On the face of it, Flu appears to be a bog-standard zombie book; and to a certain extent, that's true... there's an outbreak of an unidentified virus, all hell breaks loose, authorities try to quarantine, disparate groups of survivors, etc... but to leave my critique of Flu at that would simply not be fair and similarly to Drop Dead Gorgeous, Flu is set in Northern Ireland and once again it serves to provide a unique staging ground for the author's apocalypse to play out in.

Flu's characters are well-developed, human and entirely believable. However and more importantly, the characters in Flu are moulded by the unique circumstances afforded to them by the political and religious divisions within Northern Ireland, adding a compelling dimension to this above par genre offering.

Once again Simmons succeeds in creating a post-apocalyptic situation that feels grubby and real, his description of the characters' sensory experiences hammer home the state of affairs in which they find themselves in. When zombies are shot, brains and skull are splattered everywhere; when rotten flesh is disturbed, flies rise from feeding; and these are the tamer examples from the visceral episodes interspersed regularly throughout Flu. In fact, Flu MIGHT be a little too real for some readers with plenty of profanity, drug use, strong horror and other parts of the plot which truly expose the darker side of human nature... but if you're of a delicate disposition, why are you reading horror?!

If you're looking for a run-fight-run zombie tale, this isn't it, fiends.

Although Flu has more than its fair share of disease, death and despatching of the walking dead, it is not the primary focus of the novel. This is very much a soid character-driven story that takes some of the extreme personalities forged in contemporary Northern Ireland and tosses them into the mix with a zombie apocalypse and observes the ensuing situation, highlighting how pointless their respective standpoints were before the zombie outbreak by emphasising that fact through their united struggle against the undead.

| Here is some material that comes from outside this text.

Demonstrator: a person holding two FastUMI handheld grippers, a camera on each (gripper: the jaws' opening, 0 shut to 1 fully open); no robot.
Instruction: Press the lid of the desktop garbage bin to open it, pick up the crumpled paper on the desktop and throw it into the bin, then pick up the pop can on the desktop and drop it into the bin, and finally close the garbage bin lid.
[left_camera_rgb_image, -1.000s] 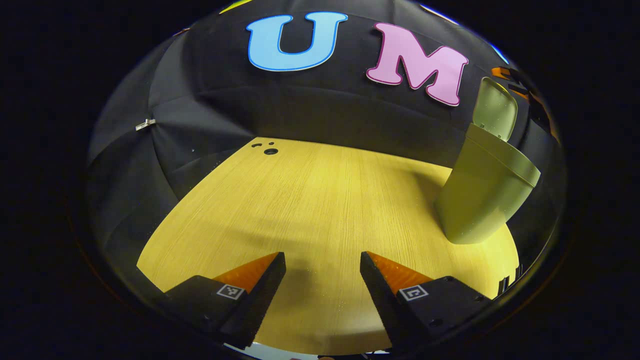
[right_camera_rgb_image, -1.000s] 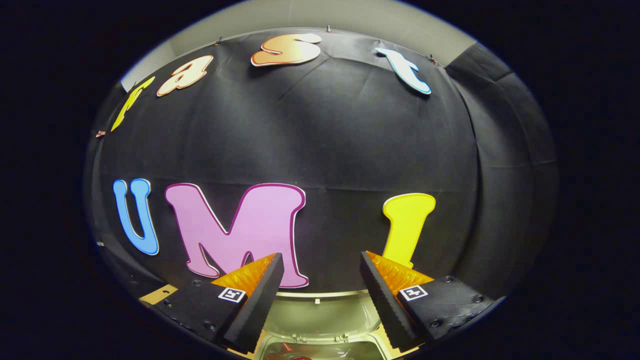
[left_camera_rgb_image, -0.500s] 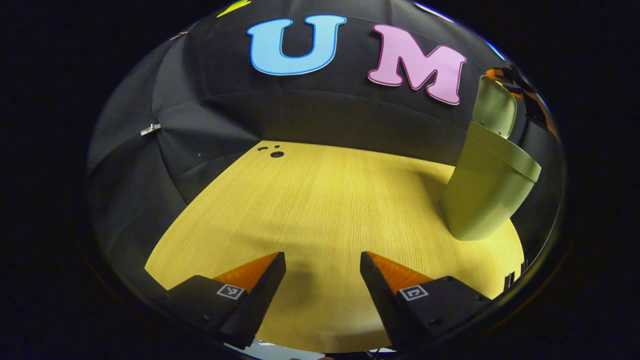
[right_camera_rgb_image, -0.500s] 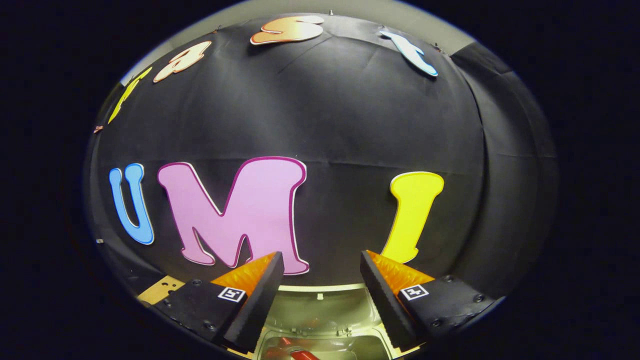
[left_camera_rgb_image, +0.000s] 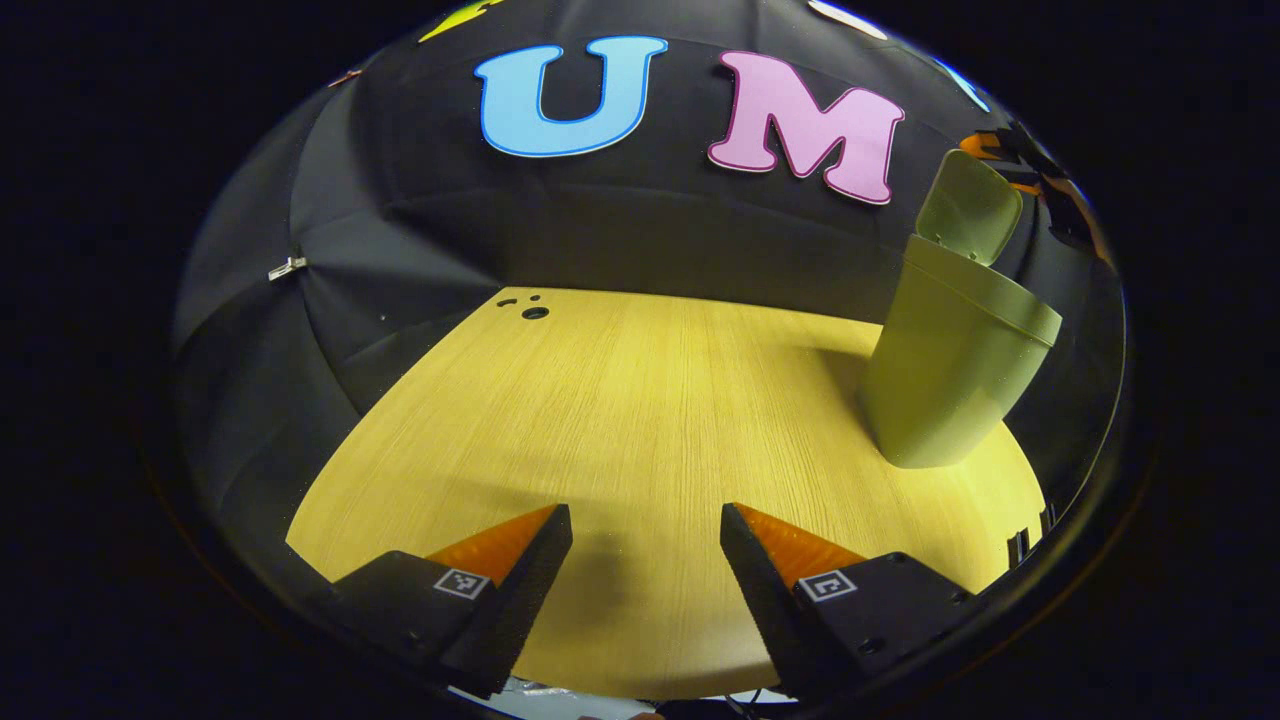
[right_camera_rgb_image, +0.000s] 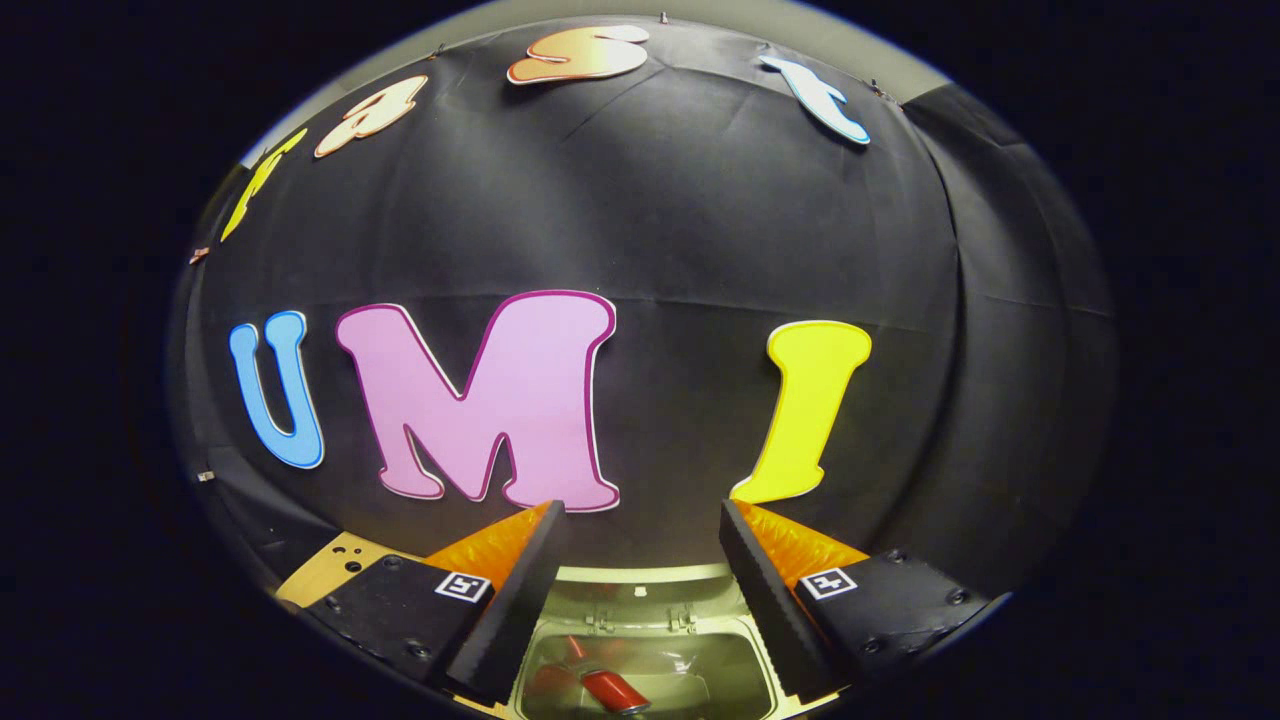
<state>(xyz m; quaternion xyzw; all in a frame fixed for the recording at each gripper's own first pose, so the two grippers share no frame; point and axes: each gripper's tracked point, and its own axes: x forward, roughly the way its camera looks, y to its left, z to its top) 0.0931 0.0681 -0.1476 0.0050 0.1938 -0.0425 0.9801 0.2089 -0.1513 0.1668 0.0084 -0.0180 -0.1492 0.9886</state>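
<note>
In the left gripper view a pale green bin (left_camera_rgb_image: 950, 375) stands at the right of the wooden table (left_camera_rgb_image: 620, 420), its lid (left_camera_rgb_image: 968, 206) tipped up. My left gripper (left_camera_rgb_image: 646, 530) hovers open over the near part of the table with nothing between its fingers. From the right gripper view I look down past my open right gripper (right_camera_rgb_image: 642, 525) into the bin's mouth (right_camera_rgb_image: 645, 660), where a red pop can (right_camera_rgb_image: 612, 690) lies inside. The raised lid (right_camera_rgb_image: 640, 592) sits just beyond the opening. The right gripper (left_camera_rgb_image: 1030, 175) and the hand holding it appear above the bin in the left gripper view.
Small dark holes (left_camera_rgb_image: 533, 311) mark the table's far left corner. The black cloth wall rises right behind the bin. The table's near edge (left_camera_rgb_image: 640, 690) lies just under my left gripper.
The right gripper's view has tilted down, bringing more of the bin's inside and the red can into sight. The left gripper has shifted slightly; the bin sits a little further left in its view.
</note>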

At one stage, I thought Simmons was going to take the easy way out and drift off into a written version of Day of the Dead, this fear was swiftly allayed and Simmons proceeds to deliver a bleak slice of horror that although set in Belfast like Drop Dead Gorgeous, is distinctly different and succeeds in creating a work of horror that strips away the niceties of societal constructs and lays bare the human condition, complete with all its fallacies, base desires and instincts.